* Task directions:
Because the copy must hold no pictures, return the data below with all of its words intact.
(Beginning of Provided data)
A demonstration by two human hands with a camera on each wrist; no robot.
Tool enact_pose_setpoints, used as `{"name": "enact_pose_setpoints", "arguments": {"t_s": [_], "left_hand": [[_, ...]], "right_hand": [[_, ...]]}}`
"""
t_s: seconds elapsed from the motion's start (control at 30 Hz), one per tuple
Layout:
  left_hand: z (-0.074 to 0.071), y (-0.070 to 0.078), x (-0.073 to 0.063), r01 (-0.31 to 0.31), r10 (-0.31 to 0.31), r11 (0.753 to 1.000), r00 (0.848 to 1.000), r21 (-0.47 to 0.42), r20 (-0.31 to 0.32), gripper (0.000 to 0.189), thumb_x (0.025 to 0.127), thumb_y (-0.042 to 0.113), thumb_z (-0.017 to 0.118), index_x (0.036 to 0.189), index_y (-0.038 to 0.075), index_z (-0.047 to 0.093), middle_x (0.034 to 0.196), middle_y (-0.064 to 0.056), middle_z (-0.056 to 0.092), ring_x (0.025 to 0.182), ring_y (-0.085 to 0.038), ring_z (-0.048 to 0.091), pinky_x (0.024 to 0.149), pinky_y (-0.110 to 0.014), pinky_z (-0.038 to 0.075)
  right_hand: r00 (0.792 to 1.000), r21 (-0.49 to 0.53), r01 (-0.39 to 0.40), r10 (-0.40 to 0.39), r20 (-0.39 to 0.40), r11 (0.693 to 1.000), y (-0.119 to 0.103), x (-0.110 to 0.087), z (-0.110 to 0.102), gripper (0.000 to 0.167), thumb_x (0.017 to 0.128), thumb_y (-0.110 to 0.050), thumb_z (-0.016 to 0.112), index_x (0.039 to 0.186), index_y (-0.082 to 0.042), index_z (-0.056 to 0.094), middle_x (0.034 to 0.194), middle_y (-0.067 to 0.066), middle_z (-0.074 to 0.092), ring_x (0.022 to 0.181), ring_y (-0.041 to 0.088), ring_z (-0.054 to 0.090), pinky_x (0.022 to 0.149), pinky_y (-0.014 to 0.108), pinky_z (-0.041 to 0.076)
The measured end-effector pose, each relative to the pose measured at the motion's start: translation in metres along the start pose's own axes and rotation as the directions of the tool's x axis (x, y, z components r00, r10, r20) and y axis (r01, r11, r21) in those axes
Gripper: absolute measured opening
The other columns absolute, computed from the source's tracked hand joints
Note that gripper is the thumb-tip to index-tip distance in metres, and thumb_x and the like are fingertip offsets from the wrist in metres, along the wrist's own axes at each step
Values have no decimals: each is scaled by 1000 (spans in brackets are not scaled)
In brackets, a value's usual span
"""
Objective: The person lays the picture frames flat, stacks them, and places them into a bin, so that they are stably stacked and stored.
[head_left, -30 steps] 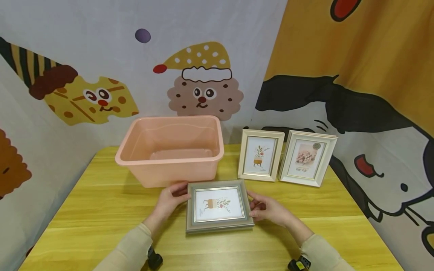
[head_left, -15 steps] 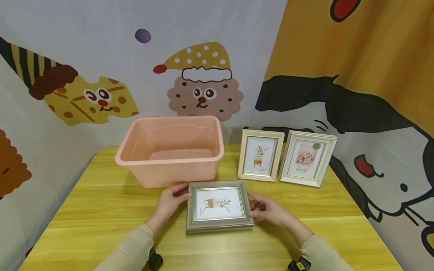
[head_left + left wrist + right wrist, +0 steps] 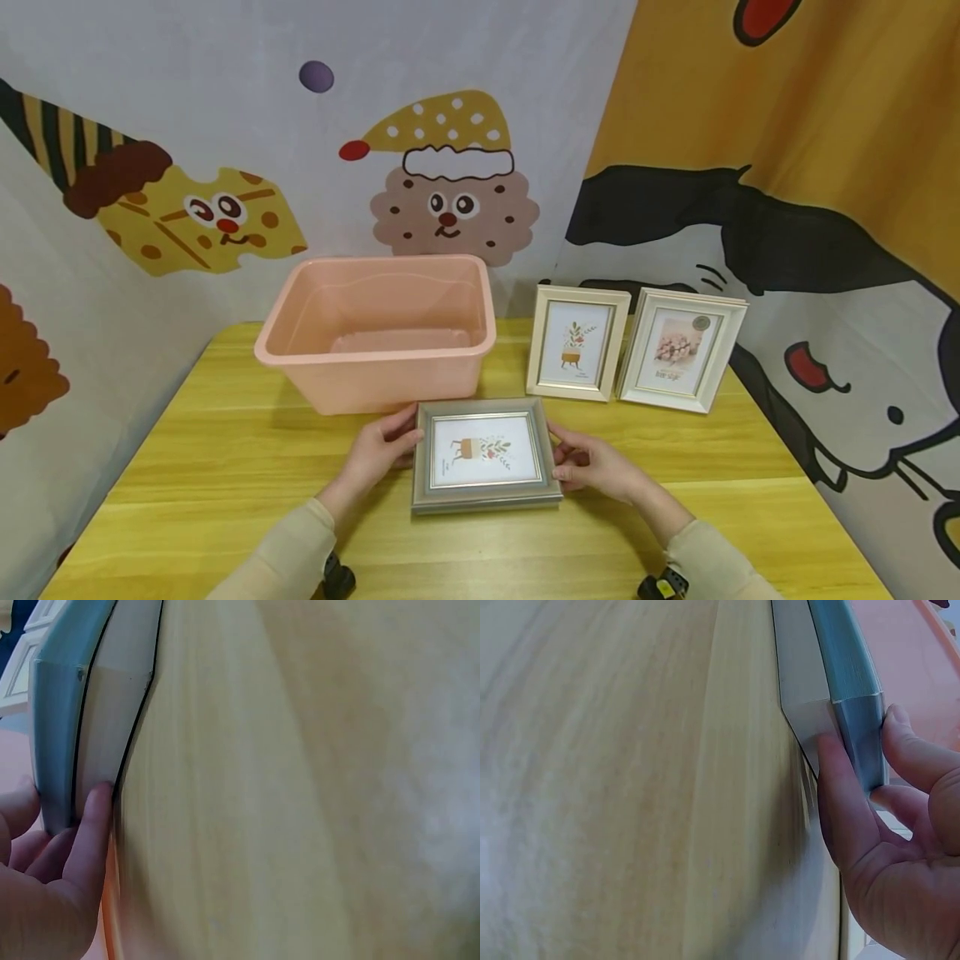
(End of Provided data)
* Answer to this task:
A demonstration by two human hands with a camera on each wrist; no robot.
Tool enact_pose_setpoints, used as `{"name": "enact_pose_setpoints", "arguments": {"t_s": [_], "left_hand": [[_, ...]], "right_hand": [[_, ...]]}}`
"""
t_s: seconds elapsed from the motion's start (control at 30 Hz), one per tuple
Layout:
  left_hand: z (-0.074 to 0.071), y (-0.070 to 0.078), x (-0.073 to 0.063), r01 (-0.31 to 0.31), r10 (-0.31 to 0.31), r11 (0.753 to 1.000), r00 (0.848 to 1.000), r21 (-0.47 to 0.42), r20 (-0.31 to 0.32), gripper (0.000 to 0.189), thumb_x (0.025 to 0.127), thumb_y (-0.042 to 0.113), thumb_z (-0.017 to 0.118), index_x (0.036 to 0.189), index_y (-0.038 to 0.075), index_z (-0.047 to 0.093), middle_x (0.034 to 0.196), middle_y (-0.064 to 0.056), middle_z (-0.056 to 0.092), ring_x (0.025 to 0.182), ring_y (-0.085 to 0.038), ring_z (-0.048 to 0.091), pinky_x (0.024 to 0.149), pinky_y (-0.110 to 0.014), pinky_z (-0.038 to 0.075)
  right_hand: r00 (0.792 to 1.000), r21 (-0.49 to 0.53), r01 (-0.39 to 0.40), r10 (-0.40 to 0.39), r20 (-0.39 to 0.40), r11 (0.693 to 1.000), y (-0.119 to 0.103), x (-0.110 to 0.087), z (-0.110 to 0.102), gripper (0.000 to 0.167), thumb_x (0.017 to 0.128), thumb_y (-0.110 to 0.050), thumb_z (-0.016 to 0.112), index_x (0.039 to 0.186), index_y (-0.082 to 0.042), index_z (-0.056 to 0.094), middle_x (0.034 to 0.194), middle_y (-0.067 to 0.066), middle_z (-0.074 to 0.092), ring_x (0.022 to 0.181), ring_y (-0.041 to 0.088), ring_z (-0.054 to 0.090), pinky_x (0.022 to 0.149), pinky_y (-0.014 to 0.108), pinky_z (-0.041 to 0.076)
The measured end-effector pose, each relative to the pose measured at the motion's start: translation in metres along the start pose's own axes and rotation as the directions of the tool's x axis (x, y, z components r00, r10, r20) and y axis (r01, r11, r21) in those axes
Gripper: absolute measured opening
The other columns absolute, computed from the source's tracked hand joints
Note that gripper is the thumb-tip to index-tip distance in metres, and thumb_x and the like are fingertip offsets from the wrist in metres, along the wrist's own axes at each step
Values have no decimals: each is scaled by 1000 (spans in brackets are not scaled)
In brackets, a value's usual span
"""
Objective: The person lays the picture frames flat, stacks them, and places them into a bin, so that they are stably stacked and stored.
[head_left, -30 steps] 
[head_left, -15 steps] 
[head_left + left wrist + right wrist, +0 steps] 

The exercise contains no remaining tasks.